It is relatively straightforward to phase shift individuals (Ludin et al. 2012) and whole colonies of bees (Moore and Rankin 1993) in the laboratory with light cycles and temperature cycles, and these experiments can reliably phase shift times of food anticipatory behavior. Similar experiments have been conducted in the hoverfly (Massy et al. 2021). A phase response curve derived from the response of locomotor activity to 1-h light pulses administered to individual bees indicates phase delays in the evening (between CT9Footnote 1 and CT18) (Ludin et al. 2012). Smaller phase advances were observed late in the subjective night and into the early morning (between CT18 and CT3).

2.2 Shifting the Circadian Clock with Anesthesia and Its Effect on the Time Compensation of the Sun Compass

It transpires that the circadian clock can be phase shifted with anesthesia. Exposing honey bees to the general anesthetic isoflurane during the day causes a phase delay in their foraging behavior. This has been demonstrated in several experiments (Cheeseman et al. 2012) and provides a useful tool to interrogate the bees’ navigation systems.

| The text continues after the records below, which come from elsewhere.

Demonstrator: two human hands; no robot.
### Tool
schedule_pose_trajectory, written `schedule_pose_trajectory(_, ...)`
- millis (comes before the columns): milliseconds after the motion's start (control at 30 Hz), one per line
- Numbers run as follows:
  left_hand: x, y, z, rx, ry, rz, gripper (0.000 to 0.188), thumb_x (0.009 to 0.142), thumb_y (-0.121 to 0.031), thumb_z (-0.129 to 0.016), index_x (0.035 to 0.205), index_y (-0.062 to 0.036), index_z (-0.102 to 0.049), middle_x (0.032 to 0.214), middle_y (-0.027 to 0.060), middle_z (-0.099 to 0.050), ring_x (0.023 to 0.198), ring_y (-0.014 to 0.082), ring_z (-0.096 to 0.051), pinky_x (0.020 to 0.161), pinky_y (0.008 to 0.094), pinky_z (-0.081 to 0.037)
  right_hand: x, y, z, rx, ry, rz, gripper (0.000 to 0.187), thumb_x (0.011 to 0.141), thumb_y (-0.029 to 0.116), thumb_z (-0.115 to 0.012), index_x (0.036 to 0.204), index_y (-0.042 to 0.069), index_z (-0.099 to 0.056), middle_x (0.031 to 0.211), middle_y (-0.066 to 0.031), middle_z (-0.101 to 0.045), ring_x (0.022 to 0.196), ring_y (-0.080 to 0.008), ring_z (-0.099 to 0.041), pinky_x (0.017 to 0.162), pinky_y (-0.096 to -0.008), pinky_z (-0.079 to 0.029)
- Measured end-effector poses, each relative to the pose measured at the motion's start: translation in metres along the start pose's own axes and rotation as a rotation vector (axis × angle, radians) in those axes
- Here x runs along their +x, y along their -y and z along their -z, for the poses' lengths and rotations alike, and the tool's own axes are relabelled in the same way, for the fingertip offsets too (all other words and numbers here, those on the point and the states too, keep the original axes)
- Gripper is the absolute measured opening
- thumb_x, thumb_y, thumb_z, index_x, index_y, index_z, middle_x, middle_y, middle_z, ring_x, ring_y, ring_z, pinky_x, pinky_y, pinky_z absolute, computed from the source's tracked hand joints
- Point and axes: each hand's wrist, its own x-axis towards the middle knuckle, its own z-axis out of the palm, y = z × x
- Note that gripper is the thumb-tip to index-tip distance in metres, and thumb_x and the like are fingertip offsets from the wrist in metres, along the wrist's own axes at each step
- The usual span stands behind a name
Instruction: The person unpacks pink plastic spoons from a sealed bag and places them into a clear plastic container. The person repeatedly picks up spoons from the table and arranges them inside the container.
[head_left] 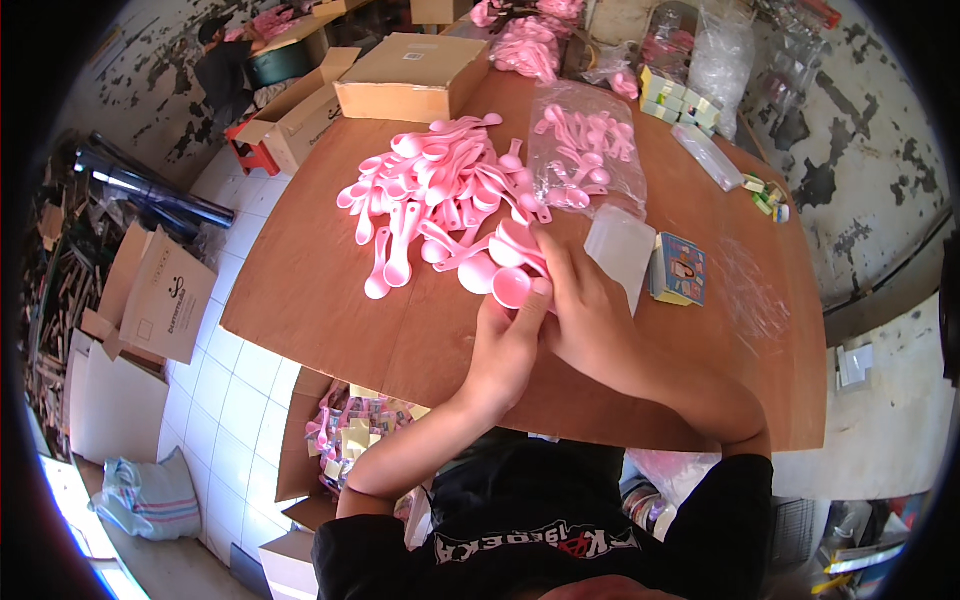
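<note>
Over the wooden table (330, 290), near its front edge, my two hands come together around a few pink plastic spoons (512, 288). My left hand (506, 345) grips them from below, thumb pressed near a round bowl. From the right, my right hand (585, 310) closes its fingers over the same spoons; how the grip divides between the hands is partly hidden. Just beyond lies a big loose pile of pink spoons (440, 170). A clear plastic bag (632, 180) with more pink spoons rests to its right. Beside my right hand are a whitish translucent sheet (615, 245) and a stack of colourful cards (680, 270).
A closed cardboard box (410, 80) stands at the table's far left. Small green-and-white boxes (680, 105) and a clear plastic case (708, 157) sit far right. Below the table's front edge, an open carton (300, 440) holds packaged pink items. Another person (225, 70) works at the back left.
</note>
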Motion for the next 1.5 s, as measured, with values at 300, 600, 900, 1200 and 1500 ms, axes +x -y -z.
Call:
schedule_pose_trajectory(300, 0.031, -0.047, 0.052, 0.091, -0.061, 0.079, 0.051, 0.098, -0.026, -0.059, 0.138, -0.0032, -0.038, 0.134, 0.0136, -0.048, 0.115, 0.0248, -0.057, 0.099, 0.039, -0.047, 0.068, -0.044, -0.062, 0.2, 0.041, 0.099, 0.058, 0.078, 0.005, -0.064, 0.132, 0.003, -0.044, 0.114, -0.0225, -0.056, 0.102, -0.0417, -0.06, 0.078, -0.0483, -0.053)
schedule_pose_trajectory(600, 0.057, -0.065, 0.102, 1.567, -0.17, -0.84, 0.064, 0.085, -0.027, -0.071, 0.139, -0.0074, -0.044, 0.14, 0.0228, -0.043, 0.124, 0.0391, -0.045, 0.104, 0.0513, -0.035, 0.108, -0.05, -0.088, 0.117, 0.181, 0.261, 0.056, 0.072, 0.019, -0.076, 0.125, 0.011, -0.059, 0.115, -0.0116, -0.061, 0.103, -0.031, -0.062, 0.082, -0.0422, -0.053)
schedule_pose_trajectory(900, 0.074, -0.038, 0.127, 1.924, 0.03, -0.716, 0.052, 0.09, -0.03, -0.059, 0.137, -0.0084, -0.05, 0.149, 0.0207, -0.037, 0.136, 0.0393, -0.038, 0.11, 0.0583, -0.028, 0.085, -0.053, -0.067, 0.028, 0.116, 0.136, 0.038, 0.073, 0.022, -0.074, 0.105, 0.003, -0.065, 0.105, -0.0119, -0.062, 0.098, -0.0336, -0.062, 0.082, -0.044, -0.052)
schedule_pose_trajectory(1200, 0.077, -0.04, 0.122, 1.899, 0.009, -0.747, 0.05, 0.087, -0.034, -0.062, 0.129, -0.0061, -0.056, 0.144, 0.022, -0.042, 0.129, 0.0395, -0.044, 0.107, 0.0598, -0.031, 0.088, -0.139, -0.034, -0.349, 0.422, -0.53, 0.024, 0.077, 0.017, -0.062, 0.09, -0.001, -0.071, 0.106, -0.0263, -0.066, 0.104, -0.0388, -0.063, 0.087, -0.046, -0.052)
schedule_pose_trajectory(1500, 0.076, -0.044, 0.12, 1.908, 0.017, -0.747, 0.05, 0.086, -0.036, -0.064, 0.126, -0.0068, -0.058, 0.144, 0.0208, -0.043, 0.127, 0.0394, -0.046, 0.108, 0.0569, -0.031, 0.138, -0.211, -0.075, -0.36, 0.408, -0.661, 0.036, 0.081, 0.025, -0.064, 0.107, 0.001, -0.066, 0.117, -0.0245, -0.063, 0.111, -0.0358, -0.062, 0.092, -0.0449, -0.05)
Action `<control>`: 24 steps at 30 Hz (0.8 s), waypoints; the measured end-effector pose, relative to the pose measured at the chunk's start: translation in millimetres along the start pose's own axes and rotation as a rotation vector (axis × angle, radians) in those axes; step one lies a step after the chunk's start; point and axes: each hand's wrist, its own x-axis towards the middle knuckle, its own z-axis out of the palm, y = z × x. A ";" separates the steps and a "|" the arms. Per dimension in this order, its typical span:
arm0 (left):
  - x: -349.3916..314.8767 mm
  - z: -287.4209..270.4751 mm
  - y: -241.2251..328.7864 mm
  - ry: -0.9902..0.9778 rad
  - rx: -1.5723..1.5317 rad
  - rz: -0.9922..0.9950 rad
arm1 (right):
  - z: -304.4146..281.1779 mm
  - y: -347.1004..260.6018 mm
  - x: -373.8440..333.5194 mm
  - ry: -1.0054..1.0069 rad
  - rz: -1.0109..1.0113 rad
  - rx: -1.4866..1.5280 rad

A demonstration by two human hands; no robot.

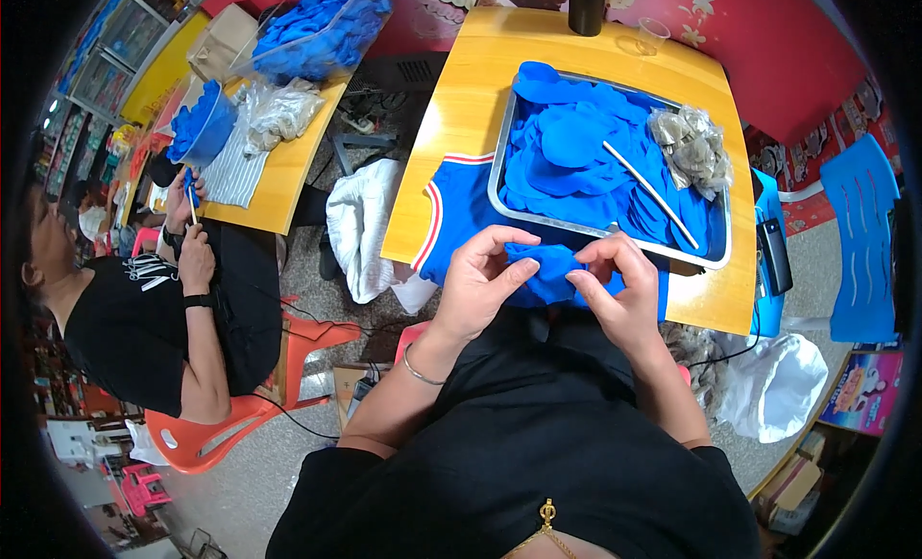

Bees fitted with radiofrequency identification tags can be time-trained to a feeder over several days, and these foragers continue to return to that feeder at the same time of day for several days after the feeder is emptied of food. Anesthesia of the whole colony for 6 h during the day delays the flights of foragers on subsequent days by at least 3 h (Cheeseman et al. 2012). Importantly this delay continues for several days despite the colony’s being kept in the open with exposure to the sun. Only after the third day do the flights of the foragers return to their preanesthesia schedule. This suggests strongly that time perception has been altered by anesthesia and therefore could affect time compensation of the sun compass. To test this the catch and release experimental paradigm can once again be employed to investigate the effect of the anesthesia on the bee’s navigation. The advancement of technology to track individual bees in flight with harmonic radar (Riley et al. 1996; Menzel et al. 2005) has greatly increased the ability to investigate flight tracks. To return to the method in the earlier example (Fig. 16.1a), bees can be trained from a hive to a feeder to the south. As they alight the feeder full of nectar, they perform the fast vector flight north toward home. This behavior can be exploited to test the effect of anesthesia on time compensation too. If they are caught just as they take off from the feeder and anaesthetized in the dark, we can test the hypothesis that the anesthesia does in fact alter time perception. One might reasonably predict if anesthesia stops the perception of the passage of time the bees may make an error in their time compensation, equal to the time anaesthetized, and miscalculate the correction to make in the time the sun has moved. Given the sun moves on average 15° per hour, a 6-h anesthetic would therefore result in a 90° error in flight direction (Fig. 16.1b (T)). The bees do indeed make an error consistent with a period of time being lost; however it is not an error of the magnitude equal to that under anesthesia. After 6 h the average error of bees returning home was approximately 60°, the implication being that anesthesia has phase shifted rather than stopped the clock.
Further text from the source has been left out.